The losers? The Coke (KO) and Pepsi (PEP) of beer: Budweiser and Miller.
Sales of Budweiser and Miller branded beer are so poor, Budweiser just announced a new marketing plan to give away free beer. Unfortunately, Budweiser misses the point because consumers have gravitated to micro brews for a wider variety of flavors and higher alcohol content. Budweiser, of course, is nearly tasteless and requires more cans to get the same buzz.
The truth is in Budweiser’s numbers:
-9% = Drop in Bud unit sales last year and again this year (Beverage Marketing Corp.).
King to Pauper of Beers = Loyalty to Bud has been in a solid downtrend for seven years, as National Product Brand Loyalty slipped from 16th in 2003 to 220th in 2010 (Brand Keys).
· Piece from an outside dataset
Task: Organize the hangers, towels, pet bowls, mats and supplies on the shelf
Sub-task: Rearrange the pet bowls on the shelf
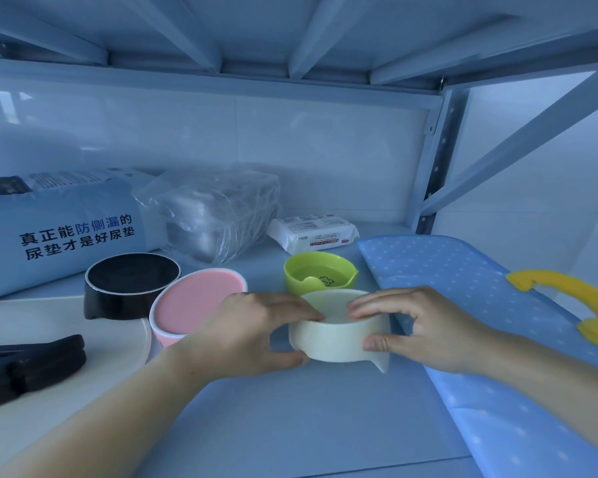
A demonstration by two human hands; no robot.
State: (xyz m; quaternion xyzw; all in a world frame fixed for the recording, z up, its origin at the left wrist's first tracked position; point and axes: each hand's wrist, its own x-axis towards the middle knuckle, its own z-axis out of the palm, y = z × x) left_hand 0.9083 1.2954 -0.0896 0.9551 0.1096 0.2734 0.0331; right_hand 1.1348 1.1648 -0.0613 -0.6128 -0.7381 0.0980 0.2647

Compare these numbers with a stock chart for the most mainstream micro-brewer The Boston Beer Company (SAM) — home of Sam Adams:
IMHO, Anheuser-Busch Inbev (BUD) would do much better pitting Budweiser against the comparable Pabst Blue Ribbon. Then, they should save all the extra marketing loot for buying more of the best micro-brews for their portfolio. There’s no need to fight a trend when you are one of the richest companies in the world … just buy the trend.
But that may be too “nimble” an idea for a titanic corporation. Instead, I will expect BUD to follow Miller into the marketing gimmick Vortex — that’s what companies do when they are desperate to hang on to old products and old ways.